_WHAT YOU ARE ASKED TO DO_
What number of lines in the data below contain the string "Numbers"? Answer with that number alone.

(Dataset entries)
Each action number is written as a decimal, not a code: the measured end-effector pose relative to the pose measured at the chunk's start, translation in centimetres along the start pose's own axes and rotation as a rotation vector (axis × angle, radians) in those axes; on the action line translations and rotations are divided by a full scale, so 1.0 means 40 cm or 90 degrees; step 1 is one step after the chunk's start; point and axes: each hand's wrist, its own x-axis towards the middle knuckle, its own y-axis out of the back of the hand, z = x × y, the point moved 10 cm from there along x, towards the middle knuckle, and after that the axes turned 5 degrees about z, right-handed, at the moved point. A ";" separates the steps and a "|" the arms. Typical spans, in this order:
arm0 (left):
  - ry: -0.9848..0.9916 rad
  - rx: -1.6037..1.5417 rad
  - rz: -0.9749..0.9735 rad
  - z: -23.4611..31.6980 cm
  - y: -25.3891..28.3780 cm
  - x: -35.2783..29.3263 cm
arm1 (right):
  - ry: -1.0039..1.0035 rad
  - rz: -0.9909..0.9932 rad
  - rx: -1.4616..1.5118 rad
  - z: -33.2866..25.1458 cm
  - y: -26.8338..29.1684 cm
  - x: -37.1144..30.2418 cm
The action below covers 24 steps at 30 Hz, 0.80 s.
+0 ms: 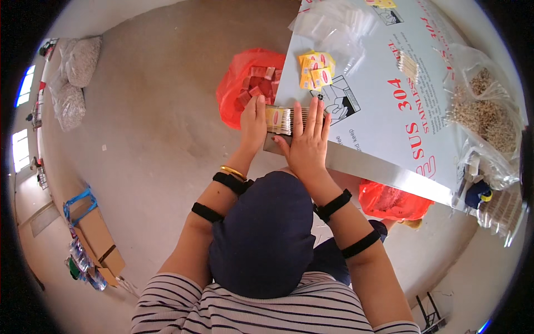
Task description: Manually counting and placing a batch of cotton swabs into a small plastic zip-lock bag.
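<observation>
Head view: right hand (pixel 311 131) lies palm down with fingers straight and somewhat spread, flat over a row of thin sticks rather than closed round them; left hand (pixel 253 125) stands at the opposite end, fingers extended and close together along the side of the swab pack (pixel 281 121) (whether any fingertip curls underneath cannot be told from this angle). The pack sits between the two hands at the near left corner of the table (pixel 370 100), white tips lined up beside a yellow printed card. Judged handling: keep the left hand as a firm upright stop, let the right palm press lightly and evenly so the sticks stay parallel in one layer, and avoid a hard sideways push, which could skew the tips or slide the card. The corner leaves little support, so pressure is probably best kept inward from the edge. Further out: loose yellow cards (pixel 316 70) just beyond the hands, clear plastic sleeves (pixel 336 25) behind them, a small bundle of swabs (pixel 408 67) to the right, and a red bag (pixel 227 92) beside the table's left edge.
</observation>
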 end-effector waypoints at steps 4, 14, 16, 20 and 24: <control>0.002 0.016 -0.016 0.009 -0.005 -0.002 | -0.006 0.001 0.003 0.007 -0.004 -0.004; -0.020 0.069 0.005 0.031 0.013 0.000 | -0.002 0.001 -0.018 0.003 -0.004 -0.002; -0.015 0.061 0.000 0.031 0.014 -0.001 | -0.001 0.004 -0.019 0.004 -0.004 -0.002; -0.019 0.049 0.013 0.036 0.018 -0.003 | -0.003 0.008 -0.009 -0.001 -0.004 0.000; -0.017 0.054 0.034 0.039 0.019 -0.008 | -0.009 0.004 -0.011 -0.007 -0.003 -0.002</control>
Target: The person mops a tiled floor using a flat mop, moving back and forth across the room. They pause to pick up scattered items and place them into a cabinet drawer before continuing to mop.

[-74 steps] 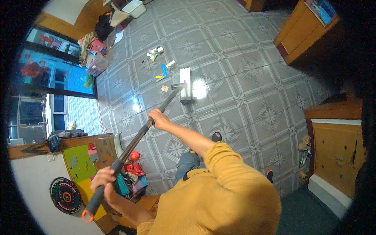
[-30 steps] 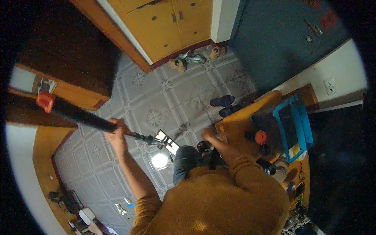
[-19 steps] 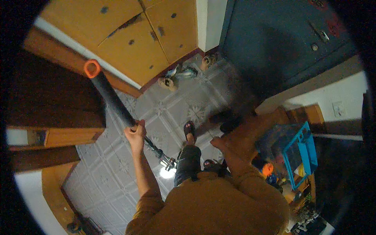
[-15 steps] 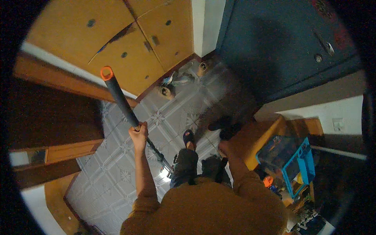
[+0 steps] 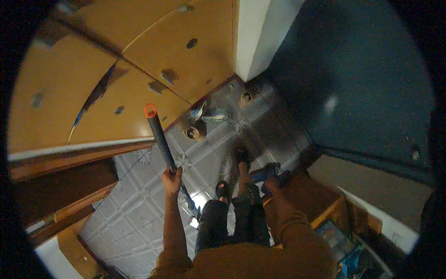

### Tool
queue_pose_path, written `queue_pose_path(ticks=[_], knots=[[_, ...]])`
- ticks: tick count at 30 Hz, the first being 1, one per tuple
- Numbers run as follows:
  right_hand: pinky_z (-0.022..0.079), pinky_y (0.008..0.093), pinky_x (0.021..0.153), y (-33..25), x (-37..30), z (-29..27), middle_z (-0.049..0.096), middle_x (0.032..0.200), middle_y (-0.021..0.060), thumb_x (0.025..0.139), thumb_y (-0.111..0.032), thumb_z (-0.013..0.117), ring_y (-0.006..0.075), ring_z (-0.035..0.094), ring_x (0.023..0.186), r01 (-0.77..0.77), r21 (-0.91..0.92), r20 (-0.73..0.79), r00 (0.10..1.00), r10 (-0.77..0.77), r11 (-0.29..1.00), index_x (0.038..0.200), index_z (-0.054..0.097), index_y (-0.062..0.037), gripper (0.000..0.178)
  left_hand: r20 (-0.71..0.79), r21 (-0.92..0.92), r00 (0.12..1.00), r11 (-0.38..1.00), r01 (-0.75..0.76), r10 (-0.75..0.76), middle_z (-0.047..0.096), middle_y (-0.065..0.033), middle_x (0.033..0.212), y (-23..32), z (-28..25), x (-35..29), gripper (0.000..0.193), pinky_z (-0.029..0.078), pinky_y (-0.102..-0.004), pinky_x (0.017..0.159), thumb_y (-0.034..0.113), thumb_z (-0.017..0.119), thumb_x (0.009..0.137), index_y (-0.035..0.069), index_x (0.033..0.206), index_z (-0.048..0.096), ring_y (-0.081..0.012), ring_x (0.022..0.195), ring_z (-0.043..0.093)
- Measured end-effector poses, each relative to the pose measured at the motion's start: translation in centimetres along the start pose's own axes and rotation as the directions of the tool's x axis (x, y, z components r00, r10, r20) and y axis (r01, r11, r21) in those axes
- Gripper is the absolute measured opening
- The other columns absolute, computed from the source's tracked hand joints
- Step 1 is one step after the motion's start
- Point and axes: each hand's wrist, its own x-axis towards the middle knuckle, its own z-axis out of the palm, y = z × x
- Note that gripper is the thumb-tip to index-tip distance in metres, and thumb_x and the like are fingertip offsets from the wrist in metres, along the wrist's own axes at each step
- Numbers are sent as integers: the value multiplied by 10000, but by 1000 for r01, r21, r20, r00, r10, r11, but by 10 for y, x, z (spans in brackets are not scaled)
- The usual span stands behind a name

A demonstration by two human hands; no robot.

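Note:
My left hand (image 5: 172, 180) is closed round a long pole (image 5: 161, 142) with a thick black grip and an orange ring at its upper end. The pole slants down past my left leg, its thinner lower part near a bright patch of light (image 5: 200, 200) on the floor. My right hand (image 5: 273, 186) hangs low at my right side, close to a pair of dark shoes (image 5: 265, 173). Its fingers are dim and blurred, and I cannot tell whether it touches the shoes or holds anything. My slippered left foot (image 5: 222, 190) stands on the tiles, with the right foot further forward.
Yellow-brown cabinet doors (image 5: 153, 60) stand at the far left. A dark blue-green door (image 5: 353, 93) fills the far right. Two small round pots (image 5: 191, 133) and pale crumpled items (image 5: 211, 114) lie by the cabinets. A wooden unit (image 5: 330, 211) is at right.
My view has swung and my right foot has stepped forward. The pole is more upright, its orange end lower and further right in the picture. My left hand has kept its hold.

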Motion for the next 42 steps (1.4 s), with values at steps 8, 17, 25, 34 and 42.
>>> queue_pose_path(ticks=[8, 17, 25, 34, 42], knots=[[482, 473, 695, -180, 277, -7, 627, 846, 188, 794, -132, 599, 354, 600, 782, 542, -204, -121, 812, -570, 815, 831, 653, -13, 136, -364, -473, 879, 874, 111, -309, 447, 13, 604, -96, 87, 97, 122, 348, -255, 524, 72, 601, 813, 48, 796, 483, -89, 570, 395], [498, 461, 800, -332, 501, 82, 621, 1057, 214, 732, -155, 659, 364, 608, 955, 477, -532, -184, 741, -646, 700, 1040, 642, -25, 335, -448, 239, 893, 968, 70, 46, 473, -11, 696, -162, 123, 143, 131, 387, -231, 550, -2, 598, 788, 12, 868, 495, -85, 633, 428], [479, 442, 877, -309, 644, 59, 578, 1177, 231, 603, -425, 814, 334, 584, 1069, 785, -375, 310, 608, -731, 494, 1077, 614, 19, 679, -399, -365, 882, 926, 98, -251, 473, 11, 737, -203, 113, 144, 170, 366, -199, 555, -31, 573, 755, -22, 919, 528, -53, 658, 422], [454, 449, 753, -272, 474, 88, 624, 836, 121, 682, -353, 759, 292, 600, 877, 558, -763, -73, 426, -902, 325, 863, 583, -31, 409, -397, 555, 907, 824, 117, 138, 368, -8, 536, -259, 104, 133, 141, 310, -259, 455, -1, 579, 757, 56, 815, 464, -93, 495, 351], [481, 416, 757, -252, 522, 122, 613, 900, 88, 819, -209, 630, 261, 591, 908, 116, -832, -488, 310, -816, 542, 861, 572, -73, 154, -435, 348, 890, 937, 26, 137, 427, -32, 564, -271, 103, 137, 163, 349, -273, 461, 27, 591, 801, 47, 927, 489, -95, 513, 388]])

_TASK SOLUTION_
2